ABSTRACT

February 1824 saw the anonymous publication, by the London publishers Longman, Hurst, Rees, Orme, Brown and Green, of Warreniana; with Notes, Critical and Explanatory, by the Editor of a Quarterly Review. The book purported to contain ringing endorsements of the well-known manufacturer of blacking (i.e. boot polish), Robert Warren, by many of the leading literary figures (Byron, Coleridge, Scott and Wordsworth amongst them) and journals (Blackwood’s, John Bull, the New Monthly) of the day. It was the work of the precocious twenty-four year old London journalist William Frederick Deacon. The book offers a series of agile and vivacious parodies of a wide range of Romantic period writing: poetry, essays, literary and political journalism, historiography, sermons, parliamentary reports and scholarship and yet, for reasons which I shall discuss below, it has been neglected, ignored even by historians of Romantic parody.

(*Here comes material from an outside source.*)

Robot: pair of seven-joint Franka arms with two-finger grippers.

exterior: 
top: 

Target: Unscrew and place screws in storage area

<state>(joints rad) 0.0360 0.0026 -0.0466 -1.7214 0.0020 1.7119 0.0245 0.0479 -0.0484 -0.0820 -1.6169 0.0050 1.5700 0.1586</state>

The present edition is the first publication of the book since 1851 1 and the first scholarly and annotated edition. Warreniana is an enormously engaging and enjoyable collection. This introduction begins by offering an account of the various contexts in which it is best understood: Deacon’s life and writings, early nineteenth-century advertising with particular reference to the famous promotional campaigns for Warren’s blacking, and post-Napoleonic advertising-related parody and satire. It concludes with a consideration of the importance of Warreniana and a discussion of the book’s parodic methodology and social resonance.